Gabe hands him one. "What did you see?"

"Nothing interesting. I was watching TV in the rec room." He had wanted to go back to the computers and do some more searching, but there were a lot of people there this time.

"Fucking weird." Gabe gets up and heads for the kitchen. Pete thinks about asking him for a beer or maybe a knife of some kind, but Mikey is still staring at him intently and that means there's a question coming.

"Spit it out, Mikeyway."

"Why did you call us?"

Pete frowns. "I thought we already established that. Crazy guy and geek."

"This seems like the kind of situation where a guy calls his best friend."

Pete shakes his head. "I don't want to bother Patrick with this shit."

"Reasoning, please?"

God, Mikey is a fucking pain in the neck. "He deserves a break from me and my bullshit.

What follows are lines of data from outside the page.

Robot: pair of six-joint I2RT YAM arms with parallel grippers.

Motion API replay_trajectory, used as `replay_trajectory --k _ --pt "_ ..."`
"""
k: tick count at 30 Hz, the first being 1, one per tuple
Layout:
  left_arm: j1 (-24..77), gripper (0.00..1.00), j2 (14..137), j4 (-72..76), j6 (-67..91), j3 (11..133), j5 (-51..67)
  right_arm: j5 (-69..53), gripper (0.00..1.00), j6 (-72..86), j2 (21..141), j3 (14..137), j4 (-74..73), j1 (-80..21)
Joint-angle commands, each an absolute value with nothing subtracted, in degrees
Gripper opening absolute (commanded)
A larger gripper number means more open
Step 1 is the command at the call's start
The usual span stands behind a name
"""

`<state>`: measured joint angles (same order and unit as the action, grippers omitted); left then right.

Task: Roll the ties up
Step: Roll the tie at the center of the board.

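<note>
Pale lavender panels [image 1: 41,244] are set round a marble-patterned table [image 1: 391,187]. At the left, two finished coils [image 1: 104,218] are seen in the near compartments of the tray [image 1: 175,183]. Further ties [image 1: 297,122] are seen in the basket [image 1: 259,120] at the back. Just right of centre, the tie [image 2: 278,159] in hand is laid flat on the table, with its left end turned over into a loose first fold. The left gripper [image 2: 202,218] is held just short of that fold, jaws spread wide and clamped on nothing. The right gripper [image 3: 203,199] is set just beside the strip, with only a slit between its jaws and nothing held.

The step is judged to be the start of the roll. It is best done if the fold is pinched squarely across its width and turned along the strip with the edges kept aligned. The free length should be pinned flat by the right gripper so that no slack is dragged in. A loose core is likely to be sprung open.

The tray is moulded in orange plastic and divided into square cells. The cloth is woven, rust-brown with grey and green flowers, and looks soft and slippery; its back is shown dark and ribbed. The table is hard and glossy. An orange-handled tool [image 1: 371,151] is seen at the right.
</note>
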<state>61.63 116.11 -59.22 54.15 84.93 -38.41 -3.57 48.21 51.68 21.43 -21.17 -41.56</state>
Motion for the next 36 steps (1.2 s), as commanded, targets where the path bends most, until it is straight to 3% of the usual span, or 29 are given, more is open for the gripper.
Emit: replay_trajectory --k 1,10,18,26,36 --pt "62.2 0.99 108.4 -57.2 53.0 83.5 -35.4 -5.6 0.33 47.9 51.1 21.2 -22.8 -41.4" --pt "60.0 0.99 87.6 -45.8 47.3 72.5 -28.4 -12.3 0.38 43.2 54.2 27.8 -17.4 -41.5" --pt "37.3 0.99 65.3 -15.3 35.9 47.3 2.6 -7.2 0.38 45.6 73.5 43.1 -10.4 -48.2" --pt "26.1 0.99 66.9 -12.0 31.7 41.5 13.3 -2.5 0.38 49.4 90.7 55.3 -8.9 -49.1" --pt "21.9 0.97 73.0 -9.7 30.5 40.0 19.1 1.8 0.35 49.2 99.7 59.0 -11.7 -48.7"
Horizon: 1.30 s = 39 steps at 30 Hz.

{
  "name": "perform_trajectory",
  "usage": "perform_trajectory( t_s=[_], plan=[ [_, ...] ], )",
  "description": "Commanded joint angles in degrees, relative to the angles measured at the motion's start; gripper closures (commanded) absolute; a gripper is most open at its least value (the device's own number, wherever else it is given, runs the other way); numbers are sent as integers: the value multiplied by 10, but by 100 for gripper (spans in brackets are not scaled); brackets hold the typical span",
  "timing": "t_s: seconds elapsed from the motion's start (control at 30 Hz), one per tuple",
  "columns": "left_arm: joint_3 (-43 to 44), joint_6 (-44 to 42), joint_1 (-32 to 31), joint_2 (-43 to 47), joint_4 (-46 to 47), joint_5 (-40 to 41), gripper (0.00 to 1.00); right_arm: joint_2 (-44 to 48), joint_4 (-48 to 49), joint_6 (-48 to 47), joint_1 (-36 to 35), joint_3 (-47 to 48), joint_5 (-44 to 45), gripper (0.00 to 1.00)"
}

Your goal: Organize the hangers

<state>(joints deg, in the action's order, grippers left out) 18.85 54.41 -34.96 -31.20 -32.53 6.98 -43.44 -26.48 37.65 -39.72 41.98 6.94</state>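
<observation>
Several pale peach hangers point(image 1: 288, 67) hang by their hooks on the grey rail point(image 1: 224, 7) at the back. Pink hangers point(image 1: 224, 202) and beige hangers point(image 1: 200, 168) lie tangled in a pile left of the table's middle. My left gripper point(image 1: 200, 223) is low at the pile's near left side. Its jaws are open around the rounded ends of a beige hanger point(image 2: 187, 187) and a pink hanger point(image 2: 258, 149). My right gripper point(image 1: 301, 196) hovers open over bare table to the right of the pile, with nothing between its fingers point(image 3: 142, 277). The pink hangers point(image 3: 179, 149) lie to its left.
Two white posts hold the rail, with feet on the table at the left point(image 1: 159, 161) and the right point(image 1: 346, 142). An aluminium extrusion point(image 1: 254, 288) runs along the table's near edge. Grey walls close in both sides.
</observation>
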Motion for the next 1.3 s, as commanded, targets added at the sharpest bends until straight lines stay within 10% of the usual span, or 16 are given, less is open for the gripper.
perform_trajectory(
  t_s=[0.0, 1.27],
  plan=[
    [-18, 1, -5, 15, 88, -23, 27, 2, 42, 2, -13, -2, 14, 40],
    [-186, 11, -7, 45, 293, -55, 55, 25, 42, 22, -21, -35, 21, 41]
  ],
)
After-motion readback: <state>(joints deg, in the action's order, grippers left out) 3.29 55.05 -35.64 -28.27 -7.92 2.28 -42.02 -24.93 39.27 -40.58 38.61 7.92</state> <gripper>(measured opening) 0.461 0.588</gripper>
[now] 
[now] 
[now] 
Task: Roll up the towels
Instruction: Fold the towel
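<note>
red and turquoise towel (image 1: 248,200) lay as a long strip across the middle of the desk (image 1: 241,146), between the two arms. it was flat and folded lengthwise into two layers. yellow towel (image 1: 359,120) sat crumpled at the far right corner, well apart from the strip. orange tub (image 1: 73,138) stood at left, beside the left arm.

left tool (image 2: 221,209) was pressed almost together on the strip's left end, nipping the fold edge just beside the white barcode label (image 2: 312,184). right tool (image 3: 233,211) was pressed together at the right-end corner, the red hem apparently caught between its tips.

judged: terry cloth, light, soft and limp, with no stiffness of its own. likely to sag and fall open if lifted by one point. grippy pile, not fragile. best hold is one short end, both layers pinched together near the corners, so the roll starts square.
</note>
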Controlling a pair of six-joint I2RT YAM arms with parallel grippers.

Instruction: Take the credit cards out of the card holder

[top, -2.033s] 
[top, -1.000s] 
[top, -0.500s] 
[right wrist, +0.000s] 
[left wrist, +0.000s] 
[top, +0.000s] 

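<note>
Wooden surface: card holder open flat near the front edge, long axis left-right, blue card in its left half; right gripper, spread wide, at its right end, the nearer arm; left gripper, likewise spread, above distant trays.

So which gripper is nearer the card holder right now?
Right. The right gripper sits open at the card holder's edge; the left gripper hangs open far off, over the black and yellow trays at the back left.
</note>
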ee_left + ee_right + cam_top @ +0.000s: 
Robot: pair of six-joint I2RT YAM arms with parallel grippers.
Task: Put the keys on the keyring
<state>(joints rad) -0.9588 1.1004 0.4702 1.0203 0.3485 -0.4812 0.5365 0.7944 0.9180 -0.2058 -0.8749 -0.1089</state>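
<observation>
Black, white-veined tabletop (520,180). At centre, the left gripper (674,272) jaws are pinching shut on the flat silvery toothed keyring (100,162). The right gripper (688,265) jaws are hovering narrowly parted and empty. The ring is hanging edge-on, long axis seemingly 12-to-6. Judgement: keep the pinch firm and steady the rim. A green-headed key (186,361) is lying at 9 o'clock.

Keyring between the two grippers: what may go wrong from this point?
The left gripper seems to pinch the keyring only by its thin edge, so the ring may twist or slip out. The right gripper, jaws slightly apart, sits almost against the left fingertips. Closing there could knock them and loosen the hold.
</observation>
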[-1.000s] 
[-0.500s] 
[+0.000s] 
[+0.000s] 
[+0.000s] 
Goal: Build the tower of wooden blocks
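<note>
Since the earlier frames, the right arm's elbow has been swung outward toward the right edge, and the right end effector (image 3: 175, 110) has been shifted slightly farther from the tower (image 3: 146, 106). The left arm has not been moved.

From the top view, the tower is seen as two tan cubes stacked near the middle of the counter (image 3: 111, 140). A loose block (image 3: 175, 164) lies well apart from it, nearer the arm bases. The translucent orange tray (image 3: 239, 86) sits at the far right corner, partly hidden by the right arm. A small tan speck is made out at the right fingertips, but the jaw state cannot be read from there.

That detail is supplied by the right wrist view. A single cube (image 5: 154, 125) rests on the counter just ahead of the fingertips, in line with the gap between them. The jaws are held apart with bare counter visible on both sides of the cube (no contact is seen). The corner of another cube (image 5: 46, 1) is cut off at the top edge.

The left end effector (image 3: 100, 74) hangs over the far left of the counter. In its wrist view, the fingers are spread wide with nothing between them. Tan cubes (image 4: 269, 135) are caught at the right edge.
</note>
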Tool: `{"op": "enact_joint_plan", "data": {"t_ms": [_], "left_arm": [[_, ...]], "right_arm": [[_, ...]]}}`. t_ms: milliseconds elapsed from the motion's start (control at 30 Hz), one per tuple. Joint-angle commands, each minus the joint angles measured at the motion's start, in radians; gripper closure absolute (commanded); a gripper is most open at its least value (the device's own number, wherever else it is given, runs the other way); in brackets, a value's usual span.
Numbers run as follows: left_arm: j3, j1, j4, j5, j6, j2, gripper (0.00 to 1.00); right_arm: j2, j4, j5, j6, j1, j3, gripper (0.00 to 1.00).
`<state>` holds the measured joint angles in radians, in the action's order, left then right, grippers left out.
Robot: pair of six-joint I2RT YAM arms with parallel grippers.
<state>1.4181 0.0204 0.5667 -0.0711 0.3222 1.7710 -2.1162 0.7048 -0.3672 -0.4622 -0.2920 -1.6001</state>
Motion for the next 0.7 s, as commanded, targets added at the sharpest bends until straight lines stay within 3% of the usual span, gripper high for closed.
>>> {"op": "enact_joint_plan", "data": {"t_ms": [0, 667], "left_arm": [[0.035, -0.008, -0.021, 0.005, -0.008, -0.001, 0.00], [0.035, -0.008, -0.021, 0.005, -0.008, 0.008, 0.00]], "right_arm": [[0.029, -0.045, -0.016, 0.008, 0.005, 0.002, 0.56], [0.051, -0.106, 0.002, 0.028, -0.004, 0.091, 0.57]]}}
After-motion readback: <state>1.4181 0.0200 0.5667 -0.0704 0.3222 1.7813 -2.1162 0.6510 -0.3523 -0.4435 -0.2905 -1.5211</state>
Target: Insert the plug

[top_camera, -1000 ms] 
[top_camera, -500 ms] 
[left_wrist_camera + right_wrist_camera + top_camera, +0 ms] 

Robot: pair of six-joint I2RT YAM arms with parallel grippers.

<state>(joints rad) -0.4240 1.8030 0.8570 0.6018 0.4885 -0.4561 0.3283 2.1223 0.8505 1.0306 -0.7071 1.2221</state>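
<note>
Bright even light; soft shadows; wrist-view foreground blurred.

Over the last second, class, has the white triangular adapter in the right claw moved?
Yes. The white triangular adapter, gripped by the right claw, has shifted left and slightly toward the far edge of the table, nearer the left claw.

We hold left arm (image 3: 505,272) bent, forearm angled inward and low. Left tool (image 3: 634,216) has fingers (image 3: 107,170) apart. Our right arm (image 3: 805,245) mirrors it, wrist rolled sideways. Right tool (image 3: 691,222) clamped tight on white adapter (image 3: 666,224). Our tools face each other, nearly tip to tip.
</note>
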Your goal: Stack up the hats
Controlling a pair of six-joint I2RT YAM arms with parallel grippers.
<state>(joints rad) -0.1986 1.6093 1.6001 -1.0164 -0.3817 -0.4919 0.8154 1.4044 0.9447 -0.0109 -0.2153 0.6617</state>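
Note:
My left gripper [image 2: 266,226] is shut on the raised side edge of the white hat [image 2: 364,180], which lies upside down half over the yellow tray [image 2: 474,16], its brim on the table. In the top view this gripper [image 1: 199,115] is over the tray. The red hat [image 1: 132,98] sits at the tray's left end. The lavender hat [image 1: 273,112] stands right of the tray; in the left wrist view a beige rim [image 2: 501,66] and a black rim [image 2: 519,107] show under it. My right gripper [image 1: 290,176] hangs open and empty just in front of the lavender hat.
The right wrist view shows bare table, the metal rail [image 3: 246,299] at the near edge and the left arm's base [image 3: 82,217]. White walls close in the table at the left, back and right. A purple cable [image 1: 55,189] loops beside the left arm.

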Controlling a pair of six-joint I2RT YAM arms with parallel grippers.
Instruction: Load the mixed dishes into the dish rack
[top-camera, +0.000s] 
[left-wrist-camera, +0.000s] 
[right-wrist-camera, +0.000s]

That's what the whole hiatus thing is about, you know?"

Mikey stares at him for a minute. "You're kind of dumb sometimes."

"Yeah, well, let's get me back in one universe and then we can work on making me smarter, okay?"

"Fine." Mikey reaches for the remote. "But step one is going to be making you a chart about what being best friends means."  
**  
The plan, if it can be called that, is mostly Gabe's idea.

"It's all Back to the Future," he declares at somewhere around hour fifty-one of the whole process, when Pete is just about ready to break down screaming and the conspiracy wall has sprouted pictures of Angelina Jolie for no good reason. "Mikey was right from the beginning."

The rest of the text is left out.